Authors: Dean Koontz
Tags: #Horror, #Fiction, #General, #Thrillers, #Fantasy
Who scourges will be scourged. In fulfilling this dark role in Roseland, I would bring about my own death.
Yet I knew that I would not retreat from my decision.
I sat there under the glassy-eyed animal heads, reluctant to get up and go on with it.
I got up and went on. The last of Constantine Cloyce’s private quarters was the bedroom with en-suite bath.
Although the bedroom looked ordinary, it might have been where he tortured and killed them over the years. I couldn’t know unless I watched some of the DVDs, but I would never play them.
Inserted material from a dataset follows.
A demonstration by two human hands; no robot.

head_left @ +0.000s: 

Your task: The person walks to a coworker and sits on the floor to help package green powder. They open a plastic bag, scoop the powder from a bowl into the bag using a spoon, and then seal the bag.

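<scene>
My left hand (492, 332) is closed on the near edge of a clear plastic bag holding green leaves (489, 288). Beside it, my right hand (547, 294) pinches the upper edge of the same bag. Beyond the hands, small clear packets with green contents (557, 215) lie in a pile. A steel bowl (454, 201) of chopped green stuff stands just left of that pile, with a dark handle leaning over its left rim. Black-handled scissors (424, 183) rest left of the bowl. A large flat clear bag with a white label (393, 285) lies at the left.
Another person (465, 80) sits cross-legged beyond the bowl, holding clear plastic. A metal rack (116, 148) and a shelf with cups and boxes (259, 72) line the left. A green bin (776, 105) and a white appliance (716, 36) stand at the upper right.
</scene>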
His bed was stripped of linens. I suppose those sheets were in the laundry that I had not permitted Victoria Mors to finish.
Opposite the bed, in high contrast to the antique furniture, a large plasma-screen TV hung on the wall. I could imagine what he most liked to watch at night as he waited for sleep to overtake him.
Then I realized that before he did anything to a new captive woman, he might preview for her what she could expect by playing a couple of his favorite DVDs.
The day in Pico Mundo when I lost Stormy will forever be the worst day of my life, although since then each place I go seems in one way or another to be darker than the place before it.
I shivered and could not stop shivering.
On a counter in the spacious bathroom stood several antique apothecary jars with glass stoppers so well made that they seated as
tightly as rubber plugs. The jars contained white powders of subtly different consistencies.
I have never considered escaping the weight of my gift through the buoyancy of drugs. I see enough strange things without teasing hallucinations from my mind. And I have witnessed others demonstrate by their addictions that chemically induced euphoria is subject to something quite like the law of gravity: What goes up must eventually come crashing down.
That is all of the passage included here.